カフェオレを両手で包みながら、懐かしそうに部屋中を見回す。


「いやぁ、懐かしいな、この休憩室」


壁に掛かった時計。


使い込まれたテーブル。


予定が書かれたホワイトボード。


「まだ半年しか経ってないのに、ここで働いていたのが遥か昔に感じます」


そう言って、優里ちゃんは小さく笑った。


僕もつられて周囲を見渡す。


たしかに、たった半年。


それなのに、


優里ちゃんが毎日のようにこの休憩室で笑っていた頃が、ずいぶん昔のことのように思えた。


あのころは、まさかこんな夜がくるなんて想像もしなかった。


僕の視線はさくらさんへ向かう。


足裏につけた装置のランプは小さく点滅を繰り返していた。




「・・・ところで、優里ちゃん。
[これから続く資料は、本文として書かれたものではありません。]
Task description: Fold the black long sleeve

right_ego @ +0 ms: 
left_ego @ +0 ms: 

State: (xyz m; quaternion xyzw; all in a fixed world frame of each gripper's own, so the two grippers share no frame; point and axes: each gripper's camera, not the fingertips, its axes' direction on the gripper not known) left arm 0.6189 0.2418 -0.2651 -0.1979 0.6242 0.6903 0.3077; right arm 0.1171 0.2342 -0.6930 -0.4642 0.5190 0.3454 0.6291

何で半年も連絡くれなかったんだ?俺も、さくらさんも待ってたのに・・・」


思っていたことを口にすると、優里ちゃんは申し訳なさそうに眉を下げた。


「ごめんなさい。私、研修期間を終えたらAI総合再生科って部署に配属になって、そこがすごくキツイ現場で・・・」


「・・・AI総合再生科?」


「ほら、さっき来てた田崎先輩」


「ああ、大きい隊員の人?」


「そうです」


優里ちゃんは苦笑いを浮かべた。


「あの人の下で、みっちりしごかれていたんです」


その言葉に、さっきの大柄隊員の姿が頭に浮かぶ。


確かに優しそうな人ではあったけれど、部下を甘やかすタイプには見えなかった。


「疲れが溜まって・・・休みの日も気が付けば夕方まで寝てたりして・・・毎日必死でした」


そう言いながら、カフェオレをひと口飲む。


白い湯気が、ふわりと立ち上った。


「・・・で、半年経ってようやく体も慣れてきて」


カップを両手で持ったまま、優里ちゃんは売り場の方へ視線を向ける。


「そういえばハロウィンの季節だなって思って」


そして、少し照れくさそうに笑う。


「飾り付けのお手伝いに来たんです」


その笑顔を見ていると、ようやく理由が分かった気がした。


「そうだったんだ・・・大変だったね・・・」


そう言うと、優里ちゃんは嬉しそうに笑った。


あの頃と変わらない笑顔だった。


「・・・で、何?そのAI再生科って?病院って普通、内科とか外科とかじゃないの?」


 「はい。まあ、そうなんですけどね・・・って、シェフ。このケーキ、何ですか?」


優里ちゃんの目がぱっと開かれた。


そこには、さくらさんが食べかけていたケーキ。


話の途中にも関わらず、ケーキを見るとキラキラと目を輝かしてテンションを上げる。


こういう所も全然変わっていない。


なんだか少しほっとする。


「ああ、それ新作のケーキ。もう一つあるから食べる?」


「はい!やったー!」


優里ちゃんは両手を上げて喜んだ。


さっきまで緊迫していたとは思えない。


勢いよく立ち上がると、引き出しからナイフとフォークを取り出して、鼻歌をうたう優里ちゃん。


無邪気で、明るくて、甘いものに目がない。


相変わらず可愛らしい妹キャラだ。


「はい、どうぞ。新作のサクラ。桜風味のチーズケーキだよ」


「・・・サクラ?」


「うん。そこの公園の桜と、さくらさんをイメージして作ったんだ」


「・・・さくらさんをイメージ・・・」


その言葉を聞いた瞬間、さっきまでのたんぽぽみたいな優里ちゃんの笑顔が、すっと引いた。